● **Problem requirements**
If a line below falls between the line with "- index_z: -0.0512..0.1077" and the line with "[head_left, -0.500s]", or is one of those two, output it exactly; output nothing else and no pictures.

======== Data block

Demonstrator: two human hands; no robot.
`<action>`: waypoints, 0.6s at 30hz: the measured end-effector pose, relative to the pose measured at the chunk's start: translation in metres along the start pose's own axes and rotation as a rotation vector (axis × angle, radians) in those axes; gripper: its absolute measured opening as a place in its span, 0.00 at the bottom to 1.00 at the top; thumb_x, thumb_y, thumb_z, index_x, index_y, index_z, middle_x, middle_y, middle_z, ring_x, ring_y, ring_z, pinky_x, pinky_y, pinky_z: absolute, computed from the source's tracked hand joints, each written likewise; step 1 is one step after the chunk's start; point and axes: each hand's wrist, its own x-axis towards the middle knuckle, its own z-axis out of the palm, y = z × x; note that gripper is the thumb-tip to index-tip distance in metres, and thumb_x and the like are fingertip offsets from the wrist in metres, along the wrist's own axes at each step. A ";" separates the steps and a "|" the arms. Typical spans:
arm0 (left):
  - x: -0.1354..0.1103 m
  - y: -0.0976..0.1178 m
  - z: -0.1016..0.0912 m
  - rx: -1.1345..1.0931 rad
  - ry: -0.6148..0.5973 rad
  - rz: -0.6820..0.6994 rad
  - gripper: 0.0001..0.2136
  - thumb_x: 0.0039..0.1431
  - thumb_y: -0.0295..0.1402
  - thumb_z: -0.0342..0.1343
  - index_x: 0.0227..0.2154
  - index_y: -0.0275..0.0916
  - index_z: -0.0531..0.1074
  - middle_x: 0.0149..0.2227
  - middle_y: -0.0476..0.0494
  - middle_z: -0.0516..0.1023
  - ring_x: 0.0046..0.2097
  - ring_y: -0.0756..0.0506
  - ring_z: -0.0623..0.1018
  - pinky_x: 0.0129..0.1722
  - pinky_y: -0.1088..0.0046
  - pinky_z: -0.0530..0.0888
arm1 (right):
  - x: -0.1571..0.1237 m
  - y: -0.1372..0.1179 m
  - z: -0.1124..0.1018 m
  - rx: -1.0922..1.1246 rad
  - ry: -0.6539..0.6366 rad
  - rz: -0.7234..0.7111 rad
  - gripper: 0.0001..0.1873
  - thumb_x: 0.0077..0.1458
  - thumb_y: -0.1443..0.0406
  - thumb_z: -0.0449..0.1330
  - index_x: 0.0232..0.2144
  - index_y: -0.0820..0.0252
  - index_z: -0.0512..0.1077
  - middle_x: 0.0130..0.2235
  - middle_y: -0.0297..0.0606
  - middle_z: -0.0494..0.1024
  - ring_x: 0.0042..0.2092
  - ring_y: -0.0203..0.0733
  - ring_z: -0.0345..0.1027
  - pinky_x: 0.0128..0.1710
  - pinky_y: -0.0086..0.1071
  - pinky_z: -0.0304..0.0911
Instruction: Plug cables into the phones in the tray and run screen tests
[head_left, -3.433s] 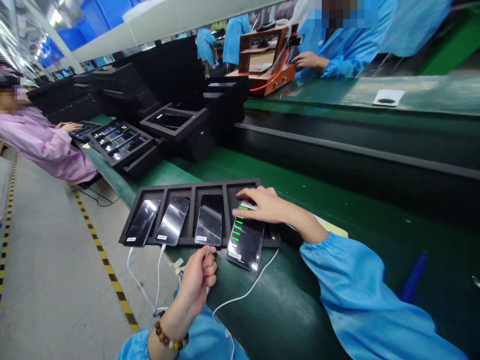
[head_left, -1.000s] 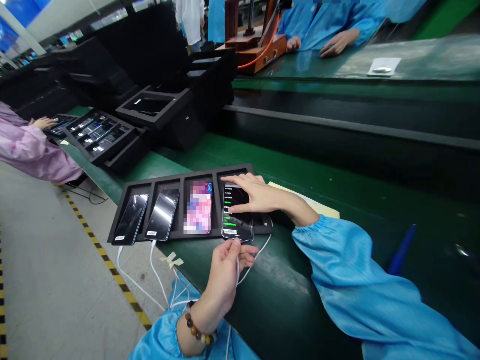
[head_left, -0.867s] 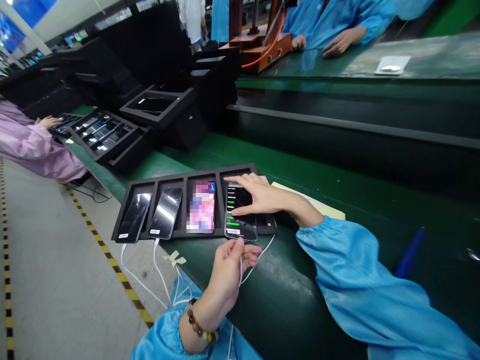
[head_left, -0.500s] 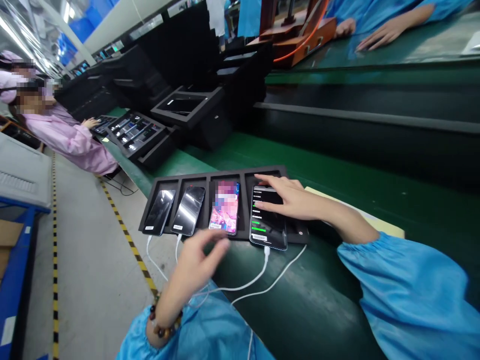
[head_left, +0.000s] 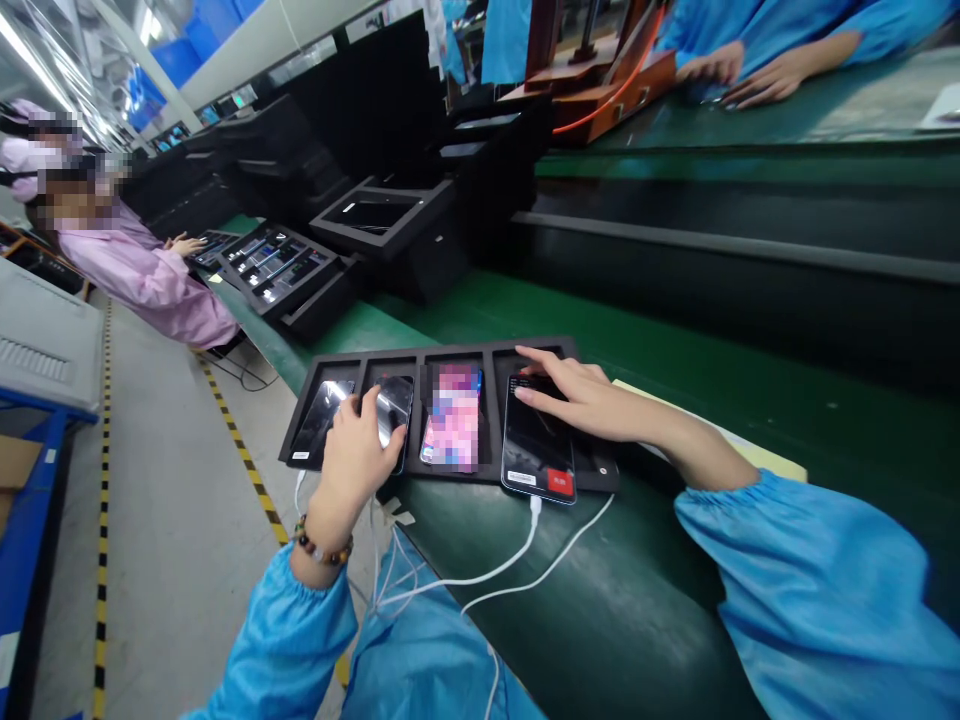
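A black foam tray (head_left: 459, 355) with compartments lies before me, each one holding a smartphone. My right hand (head_left: 581, 395), fingers spread, rests over the upper part of the rightmost phone (head_left: 534, 450); its dark screen has a red patch at the lower right corner. My left hand (head_left: 358, 440) is over the second phone from the left (head_left: 391, 405), fingers apart, partly covering it. Left of it lies a dark phone (head_left: 321, 415), and between my hands a phone with a bright pink screen (head_left: 452, 425). A white charging cable (head_left: 517, 545) is plugged into the rightmost phone.
A yellowish sheet (head_left: 720, 435) lies beyond my right forearm on the green bench (head_left: 630, 600). Black foam trays with phones (head_left: 277, 265) stand at the far left, near a person in pink (head_left: 142, 280). Across the bench, a co-worker's hands (head_left: 757, 80) are beside an orange-brown fixture (head_left: 600, 85).
My left hand has moved left and away from me, from below the pink-screen phone to the second phone. The rightmost phone's screen changed from green bars to dark with a red patch.
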 end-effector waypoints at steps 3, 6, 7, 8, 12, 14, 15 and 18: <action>0.022 0.008 -0.002 0.024 -0.037 0.045 0.31 0.72 0.39 0.58 0.74 0.38 0.63 0.74 0.26 0.59 0.71 0.26 0.68 0.66 0.48 0.72 | -0.001 -0.001 -0.001 0.020 0.006 0.005 0.51 0.63 0.34 0.43 0.77 0.53 0.49 0.68 0.48 0.73 0.73 0.61 0.60 0.76 0.60 0.44; 0.033 0.016 -0.004 0.051 -0.062 0.033 0.28 0.71 0.38 0.57 0.72 0.43 0.67 0.75 0.32 0.60 0.71 0.27 0.67 0.61 0.48 0.77 | -0.002 -0.002 -0.002 0.031 -0.011 0.002 0.50 0.64 0.35 0.42 0.77 0.54 0.48 0.68 0.48 0.72 0.72 0.60 0.60 0.76 0.59 0.44; 0.035 0.018 -0.005 0.056 -0.058 0.024 0.28 0.71 0.37 0.57 0.71 0.45 0.68 0.75 0.33 0.61 0.71 0.28 0.66 0.59 0.48 0.79 | -0.002 -0.003 -0.003 0.031 -0.017 -0.001 0.49 0.65 0.35 0.42 0.77 0.54 0.48 0.68 0.48 0.72 0.72 0.59 0.60 0.75 0.58 0.45; 0.035 0.020 -0.006 0.061 -0.050 0.014 0.27 0.70 0.36 0.57 0.71 0.45 0.69 0.75 0.33 0.61 0.71 0.28 0.66 0.58 0.48 0.80 | -0.003 -0.003 -0.004 0.029 -0.020 -0.004 0.49 0.65 0.36 0.41 0.77 0.54 0.48 0.68 0.48 0.72 0.72 0.59 0.60 0.75 0.58 0.45; 0.041 0.022 -0.004 0.081 -0.030 0.000 0.27 0.69 0.35 0.56 0.70 0.41 0.71 0.75 0.28 0.60 0.73 0.25 0.64 0.60 0.42 0.77 | -0.003 -0.004 -0.006 0.035 -0.014 -0.005 0.48 0.66 0.36 0.41 0.77 0.54 0.47 0.68 0.48 0.72 0.72 0.61 0.60 0.75 0.60 0.46; 0.045 0.019 0.002 0.074 -0.039 0.001 0.27 0.70 0.37 0.56 0.70 0.39 0.72 0.75 0.24 0.60 0.72 0.22 0.65 0.60 0.39 0.76 | -0.002 -0.003 -0.006 0.043 -0.015 -0.011 0.48 0.66 0.36 0.41 0.77 0.53 0.48 0.68 0.48 0.73 0.73 0.62 0.60 0.75 0.61 0.46; 0.047 0.017 0.005 0.065 -0.033 0.006 0.27 0.70 0.37 0.56 0.69 0.39 0.73 0.74 0.22 0.61 0.70 0.21 0.67 0.59 0.39 0.76 | -0.002 -0.002 -0.006 0.047 -0.013 -0.017 0.47 0.67 0.36 0.41 0.77 0.52 0.48 0.68 0.48 0.73 0.73 0.62 0.60 0.75 0.62 0.46; 0.054 0.009 0.017 0.014 0.025 0.032 0.26 0.67 0.33 0.56 0.67 0.38 0.76 0.70 0.18 0.66 0.64 0.19 0.72 0.56 0.36 0.76 | -0.002 0.000 -0.005 0.053 0.005 -0.042 0.45 0.68 0.36 0.41 0.77 0.50 0.49 0.67 0.48 0.74 0.71 0.64 0.61 0.73 0.64 0.48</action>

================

● **Response for this exercise**
  - index_z: -0.0512..0.1077
  - middle_x: 0.0130..0.2235
  - middle_y: -0.0297..0.0606
  - middle_z: -0.0494..0.1024
  - ring_x: 0.0042..0.2092
  - ring_y: -0.0203..0.0733
  - ring_z: -0.0345..0.1027
  - pinky_x: 0.0128..0.1710
  - pinky_y: -0.0086..0.1071
  - pinky_z: -0.0304..0.0911
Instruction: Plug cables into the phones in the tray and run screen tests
[head_left, -3.433s] 
[head_left, -1.000s] 
[head_left, -0.867s] 
[head_left, -0.500s] 

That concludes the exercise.